- _TASK TO COMPLETE_: Please restate, word for word, the lines below that begin at the one with "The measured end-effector" and end at the one with "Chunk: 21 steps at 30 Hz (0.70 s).". Leave out all other lines.

- _DATASET EXCERPT_:
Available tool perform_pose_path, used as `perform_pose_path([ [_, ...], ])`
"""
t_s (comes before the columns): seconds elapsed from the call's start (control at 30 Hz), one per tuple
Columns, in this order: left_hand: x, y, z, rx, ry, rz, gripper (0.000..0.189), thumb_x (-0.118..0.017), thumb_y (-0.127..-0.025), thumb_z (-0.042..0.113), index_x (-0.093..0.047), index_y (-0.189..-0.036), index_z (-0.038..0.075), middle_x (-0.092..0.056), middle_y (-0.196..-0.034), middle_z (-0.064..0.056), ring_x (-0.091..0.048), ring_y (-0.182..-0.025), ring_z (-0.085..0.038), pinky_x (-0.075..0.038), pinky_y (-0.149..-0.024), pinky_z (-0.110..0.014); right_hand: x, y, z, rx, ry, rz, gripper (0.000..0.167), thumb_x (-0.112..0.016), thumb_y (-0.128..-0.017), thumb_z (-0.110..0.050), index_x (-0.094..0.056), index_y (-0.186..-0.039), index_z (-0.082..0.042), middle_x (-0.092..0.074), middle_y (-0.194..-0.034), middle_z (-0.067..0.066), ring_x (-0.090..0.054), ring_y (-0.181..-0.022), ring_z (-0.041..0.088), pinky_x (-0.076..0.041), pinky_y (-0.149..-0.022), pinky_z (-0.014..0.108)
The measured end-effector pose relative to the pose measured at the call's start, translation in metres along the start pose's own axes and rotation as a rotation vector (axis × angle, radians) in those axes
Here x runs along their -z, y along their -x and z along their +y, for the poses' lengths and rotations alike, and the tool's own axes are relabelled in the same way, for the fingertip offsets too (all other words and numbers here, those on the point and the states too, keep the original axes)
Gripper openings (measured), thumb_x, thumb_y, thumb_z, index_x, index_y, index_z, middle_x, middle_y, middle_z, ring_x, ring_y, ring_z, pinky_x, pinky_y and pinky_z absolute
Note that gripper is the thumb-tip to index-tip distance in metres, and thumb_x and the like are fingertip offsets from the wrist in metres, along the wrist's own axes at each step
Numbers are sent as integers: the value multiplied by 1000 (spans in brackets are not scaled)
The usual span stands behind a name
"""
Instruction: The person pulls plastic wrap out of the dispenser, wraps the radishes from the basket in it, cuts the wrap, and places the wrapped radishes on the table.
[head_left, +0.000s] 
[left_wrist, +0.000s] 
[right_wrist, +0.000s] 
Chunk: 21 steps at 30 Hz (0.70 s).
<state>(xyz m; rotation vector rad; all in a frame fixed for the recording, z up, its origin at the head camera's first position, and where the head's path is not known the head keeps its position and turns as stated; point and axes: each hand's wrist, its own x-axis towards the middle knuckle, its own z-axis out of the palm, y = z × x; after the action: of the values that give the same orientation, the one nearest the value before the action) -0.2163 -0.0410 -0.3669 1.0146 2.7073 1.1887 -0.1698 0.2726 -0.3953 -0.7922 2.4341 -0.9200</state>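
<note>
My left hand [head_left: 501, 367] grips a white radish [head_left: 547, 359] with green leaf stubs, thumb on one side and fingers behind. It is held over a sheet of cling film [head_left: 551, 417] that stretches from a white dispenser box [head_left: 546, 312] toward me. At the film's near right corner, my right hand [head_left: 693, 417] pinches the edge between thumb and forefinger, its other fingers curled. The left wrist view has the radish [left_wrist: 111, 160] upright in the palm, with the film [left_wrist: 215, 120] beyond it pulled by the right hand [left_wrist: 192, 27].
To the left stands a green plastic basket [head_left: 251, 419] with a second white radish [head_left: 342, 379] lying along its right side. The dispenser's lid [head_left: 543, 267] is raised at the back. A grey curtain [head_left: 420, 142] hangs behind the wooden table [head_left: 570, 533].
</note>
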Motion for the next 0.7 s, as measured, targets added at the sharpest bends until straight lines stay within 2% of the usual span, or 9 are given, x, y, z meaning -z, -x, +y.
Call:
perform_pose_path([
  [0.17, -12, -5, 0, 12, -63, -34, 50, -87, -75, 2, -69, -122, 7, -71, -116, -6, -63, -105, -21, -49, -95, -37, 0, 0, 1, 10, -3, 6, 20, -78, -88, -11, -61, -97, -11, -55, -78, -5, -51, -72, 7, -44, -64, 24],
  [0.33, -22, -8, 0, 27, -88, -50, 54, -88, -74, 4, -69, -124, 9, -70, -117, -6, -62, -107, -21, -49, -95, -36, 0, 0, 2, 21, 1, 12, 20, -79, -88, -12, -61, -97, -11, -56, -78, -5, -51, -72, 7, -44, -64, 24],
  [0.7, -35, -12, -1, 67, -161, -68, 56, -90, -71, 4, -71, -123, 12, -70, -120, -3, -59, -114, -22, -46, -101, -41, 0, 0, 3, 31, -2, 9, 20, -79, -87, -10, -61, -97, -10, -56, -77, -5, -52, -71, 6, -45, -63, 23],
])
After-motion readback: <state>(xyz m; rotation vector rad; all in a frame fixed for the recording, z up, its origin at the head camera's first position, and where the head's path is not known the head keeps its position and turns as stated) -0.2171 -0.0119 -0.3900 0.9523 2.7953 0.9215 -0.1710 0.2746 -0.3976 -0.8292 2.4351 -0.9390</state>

- _TASK RESULT_:
The measured end-effector pose relative to the pose measured at the call's start, translation in metres along the start pose's own axes and rotation as a rotation vector (axis × angle, radians) in those axes
Here x runs along their -z, y along their -x and z along their +y, for the poses' lengths and rotations alike, and the tool's own axes are relabelled in the same way, for the fingertip offsets too (all other words and numbers here, those on the point and the states too, keep the original axes)
Gripper openings (measured), thumb_x, thumb_y, thumb_z, index_x, index_y, index_z, middle_x, middle_y, middle_z, ring_x, ring_y, ring_z, pinky_x, pinky_y and pinky_z absolute
Note that gripper is the thumb-tip to index-tip distance in metres, and thumb_x and the like are fingertip offsets from the wrist in metres, along the wrist's own axes at each step
Numbers are sent as integers: the value multiplied by 1000 (spans in brackets are not scaled)
The usual span stands behind a name
"""
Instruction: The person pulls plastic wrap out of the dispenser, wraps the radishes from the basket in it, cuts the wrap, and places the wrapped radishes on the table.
[head_left, +0.000s] 
[left_wrist, +0.000s] 
[right_wrist, +0.000s] 
Chunk: 21 steps at 30 Hz (0.70 s).

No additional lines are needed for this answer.